14 февраля 1917 года я получил еще одно письмо от профессора Ворсина. Диплом был готов и отправлен мне. Профессор сомневался, что в политехническом меня могли еще чему-то научить. Он с радостью встретился бы со мной в институте или у меня на квартире, чтобы обсудить дела. Я ответил, что хочу побеседовать. Было бы лучше всего, если бы он сразу рекомендовал меня на правительственный пост. Я получил довольно краткий ответ, подписанный его секретарем. Мое письмо получено. Профессор с самым пристальным вниманием отнесся к нему. Это меня очень ободрило. К тому времени, как царь выехал в Могилев, чтобы следить за ходом войны, я был готов занять место командующего Петроградским фортом.
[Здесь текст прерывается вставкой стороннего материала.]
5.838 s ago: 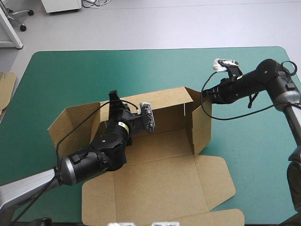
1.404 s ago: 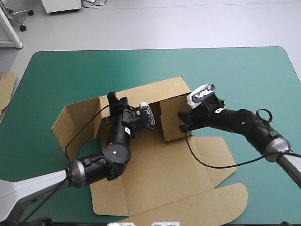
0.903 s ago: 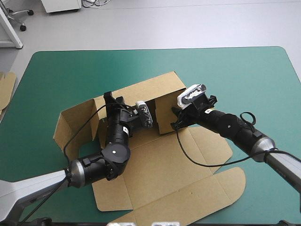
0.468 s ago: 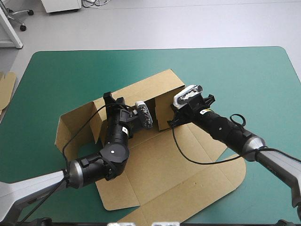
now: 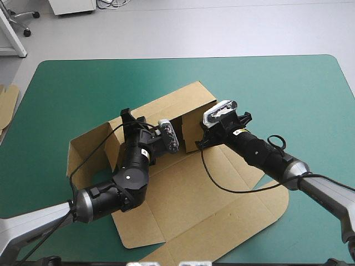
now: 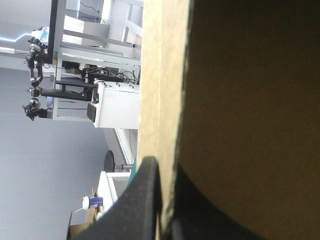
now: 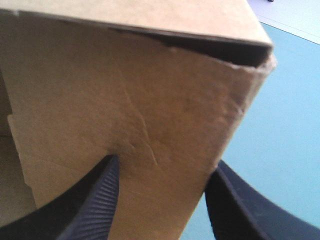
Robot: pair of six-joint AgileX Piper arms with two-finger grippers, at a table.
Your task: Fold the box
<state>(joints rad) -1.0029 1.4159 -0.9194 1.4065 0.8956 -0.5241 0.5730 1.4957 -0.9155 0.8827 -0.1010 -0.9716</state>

Нет нужды описывать все случившееся в феврале 1917‑го. Несмотря ни на что, нас все-таки застали врасплох. Забастовки, мятежи, отречение царя, создание Временного правительства князя Львова, дикие слухи, хаос на улицах. Наши враги, красные и евреи, праздновали свою замечательную победу, в то время как люди голодали, солдаты бунтовали, преступления совершались и оставались безнаказанными. Профессор Ворсин сбежал из Петрограда вместе с половиной сотрудников политехнического. Мистер Грин закрывал свою контору. Он сообщил мне, что теперь собирается сам отвезти пакет в Англию:
– Это уже не так важно.
Коля вступил в партию эсеров. Я остался один и пребывал в растерянности.
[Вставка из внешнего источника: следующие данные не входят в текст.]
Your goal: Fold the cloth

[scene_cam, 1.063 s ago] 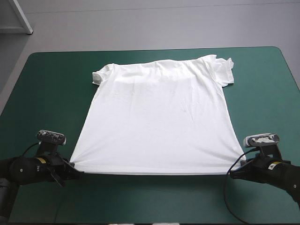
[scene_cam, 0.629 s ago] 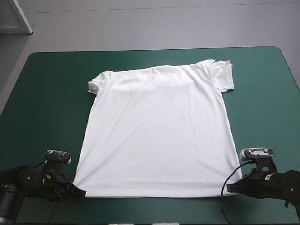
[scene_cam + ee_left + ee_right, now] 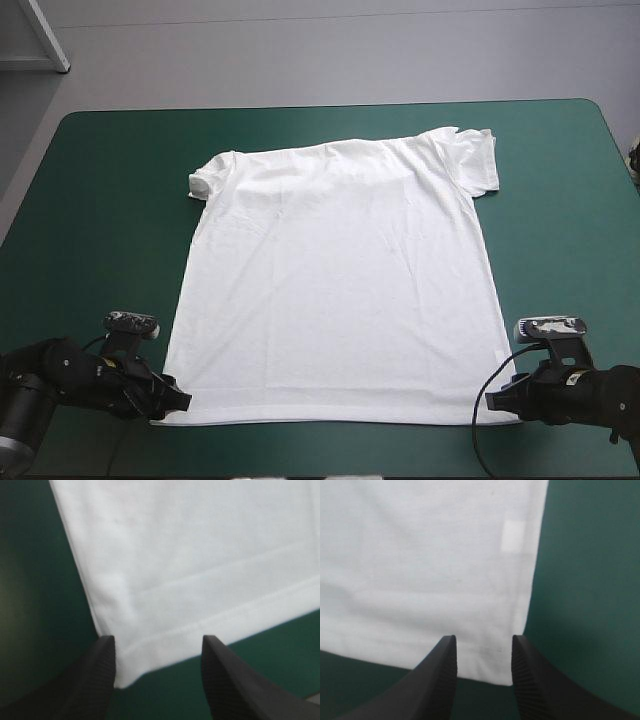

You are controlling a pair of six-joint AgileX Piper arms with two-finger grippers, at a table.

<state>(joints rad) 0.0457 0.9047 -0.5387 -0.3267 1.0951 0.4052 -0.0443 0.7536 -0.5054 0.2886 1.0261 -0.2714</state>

Петроград стал чужим, безумным городом. Каждый день проходили демонстрации и митинги. Люди открыто оскорбляли своих начальников. Приличные мужчины и женщины не могли беспрепятственно выехать за границу. Вот каковы оказались демократия и социализм в действии. Все было уничтожено. Царь жил в изгнании со своим семейством. Люди, у которых оставалось хоть немного здравого смысла, уже вывозили свои деньги за границу. И тем не менее Временное правительство утверждало, что в состоянии продолжать войну. Они, разумеется, беспокоились о том, как бы не лишиться дружбы и финансовой поддержки таких стран, как Англия и Франция: знали, что без этого Россия развалится.
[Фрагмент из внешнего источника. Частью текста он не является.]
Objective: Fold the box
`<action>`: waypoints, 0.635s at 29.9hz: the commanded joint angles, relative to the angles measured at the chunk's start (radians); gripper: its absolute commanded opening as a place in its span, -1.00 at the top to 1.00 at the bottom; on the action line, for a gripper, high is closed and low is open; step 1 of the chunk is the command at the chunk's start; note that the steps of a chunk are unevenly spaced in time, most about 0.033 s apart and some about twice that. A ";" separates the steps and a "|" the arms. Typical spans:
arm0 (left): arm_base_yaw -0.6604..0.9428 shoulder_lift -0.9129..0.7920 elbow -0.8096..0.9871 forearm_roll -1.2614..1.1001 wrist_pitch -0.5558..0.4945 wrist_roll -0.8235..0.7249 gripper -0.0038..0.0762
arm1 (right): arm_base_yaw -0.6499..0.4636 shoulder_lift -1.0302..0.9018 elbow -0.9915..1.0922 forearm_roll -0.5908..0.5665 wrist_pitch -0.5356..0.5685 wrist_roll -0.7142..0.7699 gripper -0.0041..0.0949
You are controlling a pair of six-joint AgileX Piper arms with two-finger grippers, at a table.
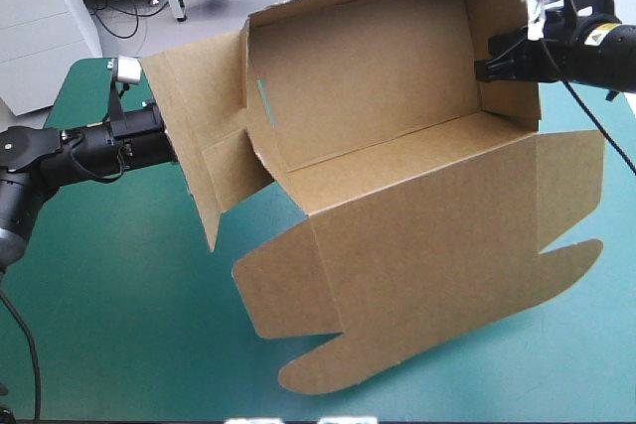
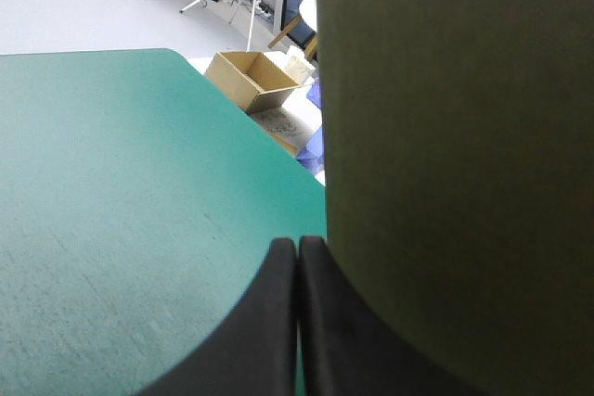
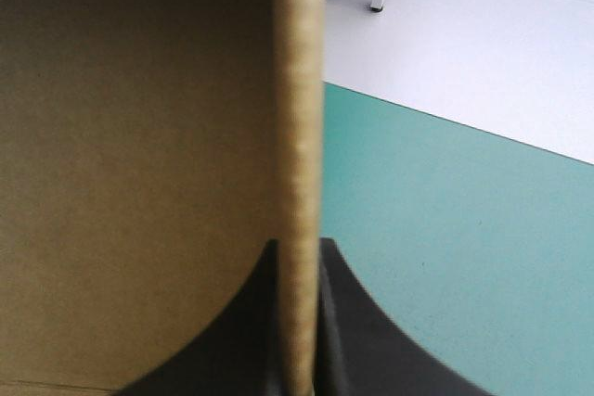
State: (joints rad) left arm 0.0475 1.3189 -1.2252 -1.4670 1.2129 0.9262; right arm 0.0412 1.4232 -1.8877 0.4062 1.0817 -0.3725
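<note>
Box [image 1: 397, 96] tilted up over mid-table, lid edge on teal-green cover [image 1: 119, 325]; right gripper [image 3: 299, 249] pinches its end wall, left gripper [image 2: 297, 246] pressed together beside left flap [image 1: 199, 136]; suggest firm pinch, square inward push.

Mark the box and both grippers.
box [image 1: 397, 235], high view: on its broad near panel.
left gripper [image 2: 297, 248], left wrist view: where the shut tips meet.
right gripper [image 3: 299, 251], right wrist view: between the tips clamping the board's edge.
</note>
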 commanded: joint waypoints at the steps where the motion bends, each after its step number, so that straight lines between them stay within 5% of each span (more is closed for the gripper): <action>1: -0.001 -0.026 -0.032 -0.078 0.088 -0.012 0.88 | 0.009 -0.022 -0.024 0.025 -0.101 0.023 0.96; 9: -0.001 -0.026 -0.032 -0.092 0.088 -0.016 -0.38 | 0.049 0.007 -0.024 0.007 -0.106 0.028 0.96; 19: -0.001 -0.026 -0.032 -0.115 0.086 -0.016 -0.45 | 0.128 0.050 -0.024 -0.015 -0.153 0.068 0.96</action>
State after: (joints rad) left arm 0.0495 1.3189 -1.2252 -1.4933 1.2122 0.9154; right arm 0.1563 1.4956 -1.8867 0.3485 1.0075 -0.3270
Я посетил политехнический и обнаружил, что профессор Мазнев вновь приступил к работе. Это, по крайней мере, было уже кое-что. Я рассказал ему о своих делах. Он уверил, что в курсе моего дела и проследит, чтобы обо мне должным образом позаботились. Множество документов пропало. Он подозревал, что кто-то из преподавателей их просто уничтожил. Вероятно, мне лучше отправиться домой на некоторое время, пока все не успокоится. В конце концов институт вернется к обычной работе. Я смогу приехать, и профессор поможет мне все уладить.
– Мне обещали специальный диплом, – объяснил я. – Следует ли по-прежнему ожидать его?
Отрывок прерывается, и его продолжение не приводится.